There are representatives from all the veredas of the Community, spread throughout Antioquia and Córdoba, which gives me the feeling of being part of something bigger, of supporting a wider movement of resistance to the conflict.

The next two days have a strong communal feel, a strong sense of sharing and of coming together. There are hammocks strung up everywhere. We all eat beef from a cow which has just been killed and then the guitars come out and the distinctive, monotonous rhythms and clever lyrics of the vallenato begin. The lack of electricity makes it feel somehow more communal. The 24th December brings baptisms, important community meetings, more beef and then later, vast quantities of sweet natilla poured onto banana leaves, more guitars and singing. I stay up late into the night dancing vallenato and merengue.

The second accompaniment we have, travelling on Christmas day, takes us back to the village around which paramilitaries have had a strong presence in recent weeks. Being Christmas, family visits are numerous, with so many of us staying in the same small house, hammocks in every possible space available and people sleeping on corn and planks of wood.

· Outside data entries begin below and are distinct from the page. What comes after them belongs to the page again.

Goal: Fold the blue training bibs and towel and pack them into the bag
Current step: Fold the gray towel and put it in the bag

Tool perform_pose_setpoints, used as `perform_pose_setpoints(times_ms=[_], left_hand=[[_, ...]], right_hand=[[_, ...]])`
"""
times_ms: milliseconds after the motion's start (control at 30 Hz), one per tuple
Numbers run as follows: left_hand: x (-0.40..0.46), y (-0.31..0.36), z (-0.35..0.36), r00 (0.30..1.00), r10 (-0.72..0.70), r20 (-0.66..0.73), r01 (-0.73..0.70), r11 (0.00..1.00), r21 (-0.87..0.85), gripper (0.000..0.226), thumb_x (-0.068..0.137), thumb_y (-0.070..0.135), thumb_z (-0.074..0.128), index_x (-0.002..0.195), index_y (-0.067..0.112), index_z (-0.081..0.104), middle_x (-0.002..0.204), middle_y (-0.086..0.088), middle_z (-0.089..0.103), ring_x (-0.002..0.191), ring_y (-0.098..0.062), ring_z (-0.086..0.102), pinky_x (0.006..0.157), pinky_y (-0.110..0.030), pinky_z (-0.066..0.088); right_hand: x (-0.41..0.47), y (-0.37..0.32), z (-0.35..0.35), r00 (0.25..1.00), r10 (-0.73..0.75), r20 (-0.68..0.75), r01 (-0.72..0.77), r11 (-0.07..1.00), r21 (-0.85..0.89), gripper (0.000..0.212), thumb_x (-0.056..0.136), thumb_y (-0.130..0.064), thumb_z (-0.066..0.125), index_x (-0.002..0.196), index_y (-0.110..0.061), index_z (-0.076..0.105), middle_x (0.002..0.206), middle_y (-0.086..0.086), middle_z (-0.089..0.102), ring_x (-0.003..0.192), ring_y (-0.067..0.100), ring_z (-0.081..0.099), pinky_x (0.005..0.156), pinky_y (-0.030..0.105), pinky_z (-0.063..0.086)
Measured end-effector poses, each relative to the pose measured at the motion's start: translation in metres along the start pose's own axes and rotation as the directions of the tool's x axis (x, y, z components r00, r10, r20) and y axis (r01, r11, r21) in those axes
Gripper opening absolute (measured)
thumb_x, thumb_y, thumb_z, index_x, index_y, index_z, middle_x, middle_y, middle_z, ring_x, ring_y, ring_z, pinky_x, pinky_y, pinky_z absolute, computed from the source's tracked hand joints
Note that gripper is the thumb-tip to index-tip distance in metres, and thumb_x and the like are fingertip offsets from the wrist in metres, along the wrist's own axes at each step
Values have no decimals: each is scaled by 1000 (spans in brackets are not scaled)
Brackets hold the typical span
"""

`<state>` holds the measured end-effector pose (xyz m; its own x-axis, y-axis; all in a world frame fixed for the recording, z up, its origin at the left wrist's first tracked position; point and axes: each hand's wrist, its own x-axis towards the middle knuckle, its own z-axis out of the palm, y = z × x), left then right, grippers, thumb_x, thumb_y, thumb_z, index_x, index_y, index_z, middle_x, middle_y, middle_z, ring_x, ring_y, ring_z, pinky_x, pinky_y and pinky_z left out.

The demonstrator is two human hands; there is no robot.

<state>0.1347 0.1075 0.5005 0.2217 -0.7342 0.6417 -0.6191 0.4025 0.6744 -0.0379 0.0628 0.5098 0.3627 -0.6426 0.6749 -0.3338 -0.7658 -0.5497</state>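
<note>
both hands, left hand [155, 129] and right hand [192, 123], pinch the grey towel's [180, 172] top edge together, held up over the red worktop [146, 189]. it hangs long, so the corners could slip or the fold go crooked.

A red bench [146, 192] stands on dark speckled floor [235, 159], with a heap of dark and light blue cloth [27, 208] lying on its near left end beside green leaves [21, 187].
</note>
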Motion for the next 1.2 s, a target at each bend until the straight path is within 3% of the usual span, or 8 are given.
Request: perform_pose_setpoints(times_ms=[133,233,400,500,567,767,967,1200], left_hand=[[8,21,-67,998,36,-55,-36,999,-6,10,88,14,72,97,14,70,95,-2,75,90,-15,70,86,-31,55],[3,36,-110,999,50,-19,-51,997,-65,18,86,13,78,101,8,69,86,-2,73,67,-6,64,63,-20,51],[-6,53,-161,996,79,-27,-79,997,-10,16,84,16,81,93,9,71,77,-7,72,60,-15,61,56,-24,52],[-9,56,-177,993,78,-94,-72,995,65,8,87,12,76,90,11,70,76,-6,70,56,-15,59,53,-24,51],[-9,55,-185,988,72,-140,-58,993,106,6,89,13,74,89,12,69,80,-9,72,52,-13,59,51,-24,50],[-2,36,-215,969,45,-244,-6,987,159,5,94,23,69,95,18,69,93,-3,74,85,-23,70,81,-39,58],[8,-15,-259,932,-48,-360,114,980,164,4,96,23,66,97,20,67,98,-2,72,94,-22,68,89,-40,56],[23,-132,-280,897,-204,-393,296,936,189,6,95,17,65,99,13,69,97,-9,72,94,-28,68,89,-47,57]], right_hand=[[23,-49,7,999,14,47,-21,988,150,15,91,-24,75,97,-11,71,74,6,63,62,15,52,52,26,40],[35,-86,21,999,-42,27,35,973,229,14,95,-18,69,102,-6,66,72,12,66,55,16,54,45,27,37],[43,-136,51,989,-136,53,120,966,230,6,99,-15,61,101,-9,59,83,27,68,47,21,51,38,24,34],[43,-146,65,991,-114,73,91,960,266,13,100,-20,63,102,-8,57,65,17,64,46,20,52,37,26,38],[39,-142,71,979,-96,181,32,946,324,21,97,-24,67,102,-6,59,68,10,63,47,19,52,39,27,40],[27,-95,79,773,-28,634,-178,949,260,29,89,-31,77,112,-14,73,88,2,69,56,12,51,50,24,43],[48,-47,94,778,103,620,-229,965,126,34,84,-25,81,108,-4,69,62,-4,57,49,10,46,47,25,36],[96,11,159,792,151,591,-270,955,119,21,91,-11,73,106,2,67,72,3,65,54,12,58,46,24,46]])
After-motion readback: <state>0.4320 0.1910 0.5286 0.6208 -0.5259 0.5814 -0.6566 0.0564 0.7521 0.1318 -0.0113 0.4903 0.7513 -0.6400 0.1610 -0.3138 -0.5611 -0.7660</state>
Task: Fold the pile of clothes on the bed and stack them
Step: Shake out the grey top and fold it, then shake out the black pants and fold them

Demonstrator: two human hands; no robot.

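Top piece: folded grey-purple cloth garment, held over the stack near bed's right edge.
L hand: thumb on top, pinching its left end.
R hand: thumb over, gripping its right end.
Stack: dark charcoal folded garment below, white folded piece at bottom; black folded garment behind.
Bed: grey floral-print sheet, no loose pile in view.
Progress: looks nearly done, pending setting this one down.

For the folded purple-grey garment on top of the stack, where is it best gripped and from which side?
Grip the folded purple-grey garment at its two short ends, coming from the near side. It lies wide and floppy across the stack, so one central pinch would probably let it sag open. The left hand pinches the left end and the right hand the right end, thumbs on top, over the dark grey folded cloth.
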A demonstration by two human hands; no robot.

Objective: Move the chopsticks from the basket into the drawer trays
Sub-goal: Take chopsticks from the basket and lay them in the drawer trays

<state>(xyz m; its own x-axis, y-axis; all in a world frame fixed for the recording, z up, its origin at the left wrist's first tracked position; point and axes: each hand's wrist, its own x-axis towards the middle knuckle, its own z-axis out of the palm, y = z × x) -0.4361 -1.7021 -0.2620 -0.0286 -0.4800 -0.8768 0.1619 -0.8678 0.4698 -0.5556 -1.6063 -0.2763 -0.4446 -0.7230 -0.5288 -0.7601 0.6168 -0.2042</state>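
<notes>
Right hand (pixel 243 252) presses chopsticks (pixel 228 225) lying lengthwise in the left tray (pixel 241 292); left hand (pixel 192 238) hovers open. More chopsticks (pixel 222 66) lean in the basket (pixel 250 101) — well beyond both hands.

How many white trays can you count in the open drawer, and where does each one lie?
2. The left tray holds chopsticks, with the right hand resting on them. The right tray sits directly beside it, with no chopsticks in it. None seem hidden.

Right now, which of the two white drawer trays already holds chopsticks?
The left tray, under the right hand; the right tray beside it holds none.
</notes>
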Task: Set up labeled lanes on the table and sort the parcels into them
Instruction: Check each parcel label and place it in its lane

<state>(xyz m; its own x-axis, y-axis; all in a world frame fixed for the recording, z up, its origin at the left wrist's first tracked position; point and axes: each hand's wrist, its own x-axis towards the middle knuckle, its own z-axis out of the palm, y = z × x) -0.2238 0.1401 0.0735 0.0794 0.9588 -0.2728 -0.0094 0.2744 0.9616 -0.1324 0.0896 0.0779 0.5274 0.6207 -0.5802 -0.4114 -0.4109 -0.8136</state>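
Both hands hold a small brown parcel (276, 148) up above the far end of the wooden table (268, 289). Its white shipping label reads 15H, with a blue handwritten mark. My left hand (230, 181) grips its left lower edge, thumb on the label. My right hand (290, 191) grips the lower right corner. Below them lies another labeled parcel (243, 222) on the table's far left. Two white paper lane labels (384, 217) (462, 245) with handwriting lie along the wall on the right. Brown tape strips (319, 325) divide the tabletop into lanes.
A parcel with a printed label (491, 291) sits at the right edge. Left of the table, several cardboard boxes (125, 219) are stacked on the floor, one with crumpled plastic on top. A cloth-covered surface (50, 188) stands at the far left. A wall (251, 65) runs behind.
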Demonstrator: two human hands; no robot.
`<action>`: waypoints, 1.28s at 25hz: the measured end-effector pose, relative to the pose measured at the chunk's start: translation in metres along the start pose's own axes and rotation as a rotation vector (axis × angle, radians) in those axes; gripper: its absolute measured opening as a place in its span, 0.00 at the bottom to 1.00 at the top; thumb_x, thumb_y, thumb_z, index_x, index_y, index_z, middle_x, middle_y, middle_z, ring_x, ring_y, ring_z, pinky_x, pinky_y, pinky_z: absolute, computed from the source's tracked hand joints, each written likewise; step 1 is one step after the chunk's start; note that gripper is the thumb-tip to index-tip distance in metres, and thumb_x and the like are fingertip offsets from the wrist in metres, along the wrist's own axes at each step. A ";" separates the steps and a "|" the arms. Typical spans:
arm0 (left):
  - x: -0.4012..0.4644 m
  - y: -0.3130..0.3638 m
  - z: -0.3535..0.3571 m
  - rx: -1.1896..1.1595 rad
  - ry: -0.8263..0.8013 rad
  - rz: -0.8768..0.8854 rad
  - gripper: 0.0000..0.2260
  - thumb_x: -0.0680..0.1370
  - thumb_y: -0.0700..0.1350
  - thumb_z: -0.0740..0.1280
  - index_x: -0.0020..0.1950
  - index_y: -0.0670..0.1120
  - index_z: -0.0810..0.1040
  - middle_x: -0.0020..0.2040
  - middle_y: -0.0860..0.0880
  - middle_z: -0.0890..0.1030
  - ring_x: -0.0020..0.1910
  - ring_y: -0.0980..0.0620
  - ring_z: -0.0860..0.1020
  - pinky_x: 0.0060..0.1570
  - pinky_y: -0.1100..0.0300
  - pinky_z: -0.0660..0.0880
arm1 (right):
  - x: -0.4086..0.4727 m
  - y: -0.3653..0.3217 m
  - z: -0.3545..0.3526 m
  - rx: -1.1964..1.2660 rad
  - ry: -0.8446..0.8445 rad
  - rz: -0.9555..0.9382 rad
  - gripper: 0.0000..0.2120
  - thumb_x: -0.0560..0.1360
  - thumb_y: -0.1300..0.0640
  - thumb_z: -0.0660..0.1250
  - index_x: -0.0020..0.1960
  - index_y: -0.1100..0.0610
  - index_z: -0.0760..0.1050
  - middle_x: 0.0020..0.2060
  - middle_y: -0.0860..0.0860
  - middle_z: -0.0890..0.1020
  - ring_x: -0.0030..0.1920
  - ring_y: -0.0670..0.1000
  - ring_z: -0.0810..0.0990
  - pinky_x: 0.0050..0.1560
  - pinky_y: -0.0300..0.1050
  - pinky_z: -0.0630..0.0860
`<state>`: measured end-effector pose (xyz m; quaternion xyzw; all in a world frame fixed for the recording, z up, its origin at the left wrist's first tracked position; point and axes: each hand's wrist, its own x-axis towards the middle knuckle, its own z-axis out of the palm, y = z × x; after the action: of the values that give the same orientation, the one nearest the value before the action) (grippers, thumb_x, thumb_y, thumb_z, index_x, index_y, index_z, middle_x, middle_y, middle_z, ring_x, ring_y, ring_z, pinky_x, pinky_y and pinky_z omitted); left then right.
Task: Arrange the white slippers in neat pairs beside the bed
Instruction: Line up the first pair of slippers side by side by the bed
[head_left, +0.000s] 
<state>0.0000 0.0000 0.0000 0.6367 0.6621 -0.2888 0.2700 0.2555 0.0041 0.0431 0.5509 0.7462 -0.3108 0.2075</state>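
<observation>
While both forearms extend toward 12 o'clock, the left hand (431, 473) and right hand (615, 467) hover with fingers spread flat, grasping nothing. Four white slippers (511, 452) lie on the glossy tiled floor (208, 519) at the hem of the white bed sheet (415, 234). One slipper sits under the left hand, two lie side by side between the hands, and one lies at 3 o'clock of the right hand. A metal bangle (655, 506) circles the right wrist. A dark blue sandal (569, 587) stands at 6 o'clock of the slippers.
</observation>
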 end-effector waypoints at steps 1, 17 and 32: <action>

The first night we share one of the two small bedrooms with vast quantities of corn and rice, a family member´s hammock crossing our path to the bathroom (really not a bathroom at all, just a place in the kitchen where dishes and clothes are washed and people also urinate). I don´t want to wake him to pass, so I decide to go underneath his hammock, checking the ground with the dim light of my torch for excrement or anything else I might not want to put my hand in. On the way back, I get down on my hands and knees, this time not bothering to check with the torch, and crawl underneath, only to find myself face to face with what at the time I thought was a huge dog, but the rays of morning light later reveal to be a calf.

Some of the family visitors are coming from the city and, although originally from the region, appear relatively clueless as to life here. It´s oddly comforting hearing them ask aloud and in far cruder terms the same questions which came to our minds upon our arrival and to know more than they do about life here (“if you go to that mound in that field over there, you may get cell phone signal, but not here” etc.).

Christmas is so different here and it´s easier not to think of what it´s like back home as I would miss it enormously. Probably the only thing in common is that I eat way too much. But here it´s rice, yucca and sweet corn arepas with beef, chicken, duck and pork (not all on the same day). I also don´t normally witness their slaughter, plucking, gutting etc. as I have here.

It´s definitely been a Christmas I won´t forget.